We are moved. Two weeks ago this weekend the moving truck picked up our belongings from the home in Seattle and delivered us back to our house on Bainbridge Island. This move across the sound isn’t a long one, but there is so much to it for us.
Hannah only lived in this home on the island for a short time. She was born in November and spent a few weeks in the hospital. We returned home, then began our stays at Seattle Children’s in mid-December, and never had a full week without a stay at the hospital until we moved in March of 2011 after her longest consecutive stay in the ICU. If we look at the numbers, Hannah never really lived in this home.

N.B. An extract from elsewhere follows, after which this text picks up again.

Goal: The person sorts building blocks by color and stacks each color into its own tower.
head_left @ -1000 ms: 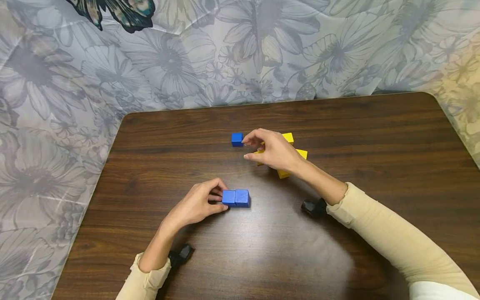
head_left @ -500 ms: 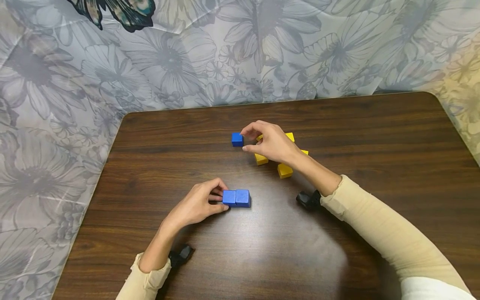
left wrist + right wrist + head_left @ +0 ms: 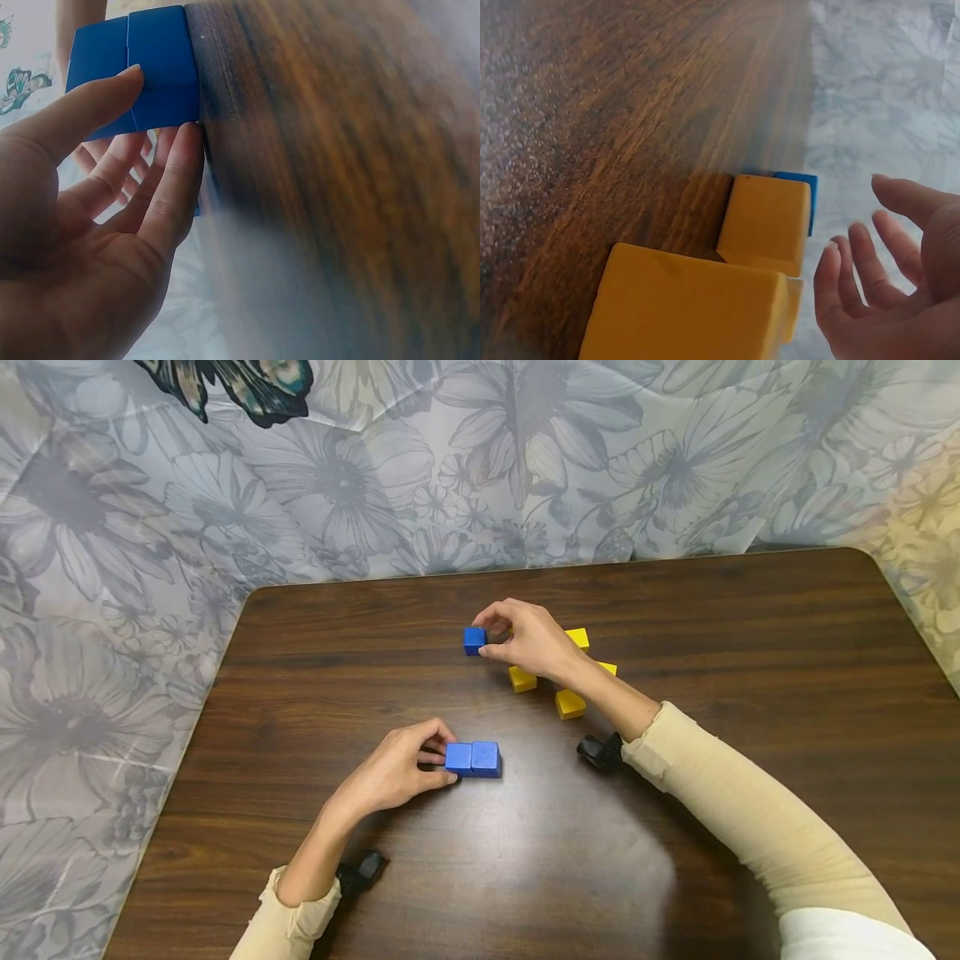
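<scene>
Two blue cubes (image 3: 485, 758) sit side by side in the head view, at mid-table. My left hand (image 3: 397, 768) holds them at their left end, thumb in front and fingertips behind. In the left wrist view, its thumb lies across the seam of the blue blocks (image 3: 161, 67). Farther back stands a single blue cube (image 3: 474, 641). My right hand (image 3: 528, 637) reaches over the yellow blocks, its thumb tip and forefinger right at that cube's right side. Its fingers (image 3: 862, 262) are spread and loosely bent in the right wrist view.
Several yellow blocks, among them one near the front (image 3: 570, 704) and one to its left (image 3: 522, 678), lie under and around the right hand, partly hidden by it. The brown wooden table (image 3: 300, 652) ends at a flowered cloth (image 3: 337, 485) behind. Black wrist cameras hang at both wrists.
My right hand has moved left and slightly back, bringing its fingertips to the single blue cube and uncovering front yellow blocks. The left hand and its blue cubes stay put.
</scene>
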Motion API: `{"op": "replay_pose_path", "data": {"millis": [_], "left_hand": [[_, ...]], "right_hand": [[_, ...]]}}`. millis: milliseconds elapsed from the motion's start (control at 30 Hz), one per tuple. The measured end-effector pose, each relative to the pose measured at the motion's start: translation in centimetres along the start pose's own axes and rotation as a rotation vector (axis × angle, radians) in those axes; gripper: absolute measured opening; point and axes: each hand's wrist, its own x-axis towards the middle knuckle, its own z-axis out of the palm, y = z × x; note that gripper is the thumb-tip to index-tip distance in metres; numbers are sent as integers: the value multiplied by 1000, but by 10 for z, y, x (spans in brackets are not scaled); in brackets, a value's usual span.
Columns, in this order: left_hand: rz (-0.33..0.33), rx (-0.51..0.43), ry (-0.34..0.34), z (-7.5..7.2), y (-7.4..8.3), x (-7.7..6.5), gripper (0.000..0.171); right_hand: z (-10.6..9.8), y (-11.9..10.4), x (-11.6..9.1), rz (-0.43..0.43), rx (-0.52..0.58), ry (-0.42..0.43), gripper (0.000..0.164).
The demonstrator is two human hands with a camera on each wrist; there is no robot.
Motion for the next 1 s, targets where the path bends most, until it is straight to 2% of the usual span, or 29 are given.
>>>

But she is here, everywhere. Outside, the sights and sounds of nature bring us to her – mama and baby deer nibbling our grass; butterflies flitting around the garden; the few late season hummingbirds that swing by. Our back patio is a wonderful spot to sit and relax and observe. Within moments, Hannah is present in nature.
In the house, we have been able to recreate the spaces we love. It is funny to move back into a home you once occupied…things seem to just fall into place again. Our friends helped us host the garage sales last summer that allowed us to shed so many things. Yet still, we have a house filled with memories and furnishings. On Saturday we unpacked the final box – placed the final pictures. It feels good. That kind of good that is deeper than a sense of satisfaction…it feels right.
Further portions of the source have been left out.